Utilities understand the problem.  Indeed, they are aligned partners to support electrification of transportation, since they get to sell more power and invest in their grid assets.  There are just those sticky questions of feasibility, cost, and timing, all which directly impact a commercial fleet operator’s ability to transition to EVs.

Bringing Fleets to the Grid

Against a constrained grid, fleet operators increasingly recognize that a mix of on-site and off-site charging solutions will be required. 

A logical place to start is assessing the viability of on-site solutions – determining which of your locations have sufficient power.  Power is a scarce resource allocated by the utility in order of request.  What is available today, may not be available tomorrow.  Fleets also need to consider space constraints, leasehold restrictions and budgetary impact from significant up-front capital investment, often within strict operating cost parameters shaped over years of route and schedule optimization.

Off-site fleet charging hubs present an alternative solution for fleets who encounter one or more of these constraints.  These grid-ready properties with significant confirmed and secured power capacity, near where commercial fleets operate, offer parking and charging services to multiple fleets, as well as reserved along-route charging.

Benefits to Fleets, Utilities and Electricity Costs

For fleets, the benefits of off-site multi-fleet charging hubs are compelling – a turn-key charging service with no upfront investment and the certainty of reserved power capacity to manage fleet operations.  Without grid investment required, charging hubs are buildable sooner.  And with multiple fleets utilizing charging infrastructure, costs are spread across more customers.

Utilities also benefit.  With grid upgrades often taking two or more years to complete just for a single customers’ needs – and sometimes five or more years if substation work is required – utilities and regulators are keen to use and maximize their grid as it exists today, while responsibly and cost-effectively building for the future. 

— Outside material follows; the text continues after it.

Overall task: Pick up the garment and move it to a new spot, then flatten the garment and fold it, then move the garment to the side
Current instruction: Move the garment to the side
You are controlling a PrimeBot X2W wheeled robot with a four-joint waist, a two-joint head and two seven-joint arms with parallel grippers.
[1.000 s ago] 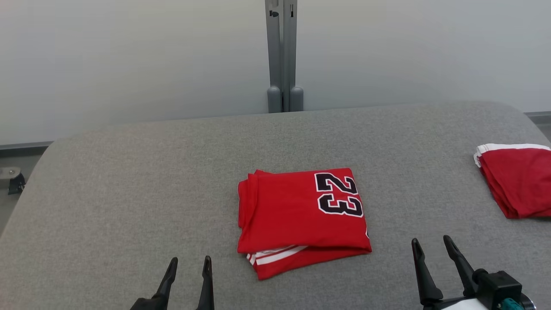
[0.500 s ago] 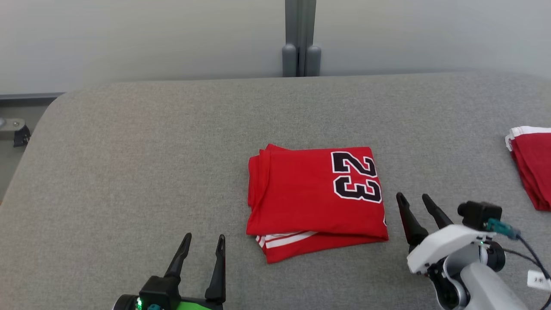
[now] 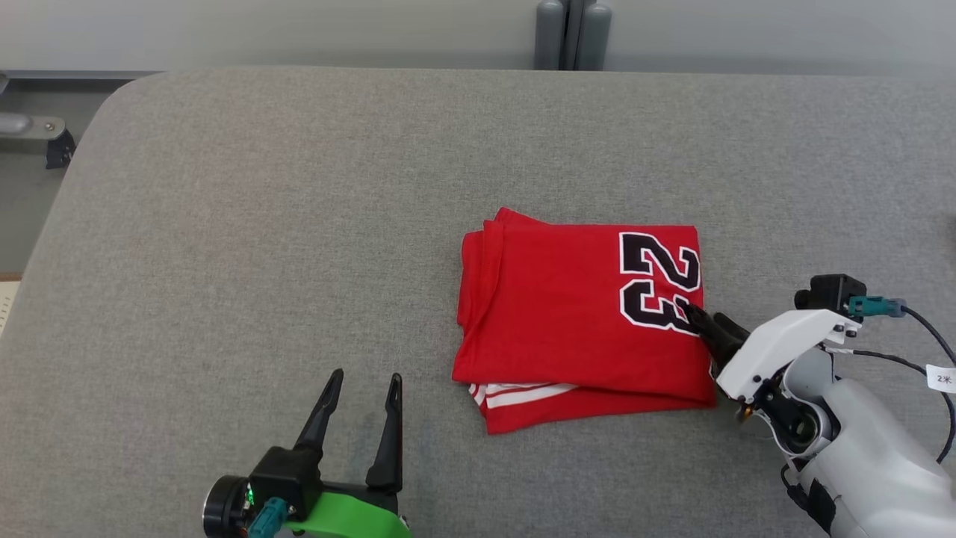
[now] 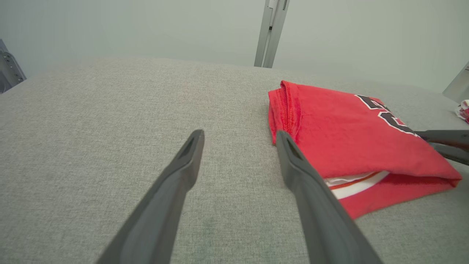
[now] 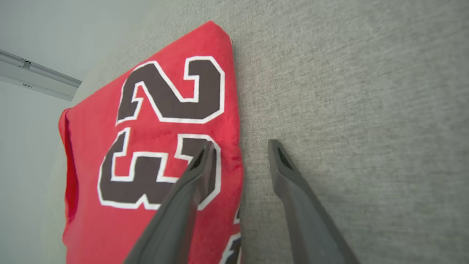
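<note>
The right gripper (image 5: 240, 143) stood part open and held nothing. Its fingers (image 5: 194, 179) straddled the right edge of the jersey (image 3: 575, 314), one over the black 23 (image 3: 659, 291) and the other off the cloth, over the table (image 3: 224, 224). The jersey lay folded in a tidy rectangle near the middle of the table, with a white-striped layer showing at its near side.

With the folding apparently done, the step looked like a grab at that edge to shift the stack aside. To do it well, the outer finger needed to get under every layer. A pinch on the top one alone would likely have peeled the fold open. A deeper bite past the edge, closed fully before any pull, would have held better. A low, slow drag would have kept the rectangle square.

The left gripper (image 3: 365, 376) was wide open and empty over the table, near the jersey's near-left corner. It was well placed to take that side if the stack sagged.
</note>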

Electricity rates also stand to be positively impacted.  Grid upgrade costs are added to electricity bills and avoiding them by utilizing existing infrastructure keeps rates down for everyone.

Putting it Together

As fleet operators transition to EVs, it is critical to understand up front where your facilities have access to sufficient electric fuel.  By using objective data analysis of routes, fleet duty-cycles, and locations that may support on-site charging, as well as mapping fleet operations and use parameters that may benefit from grid-ready, off-site charging solutions, forward-thinking fleet managers will be able to scale their EV fleets while the power grid adapts to its new role as a clean 21st century transportation fuel source.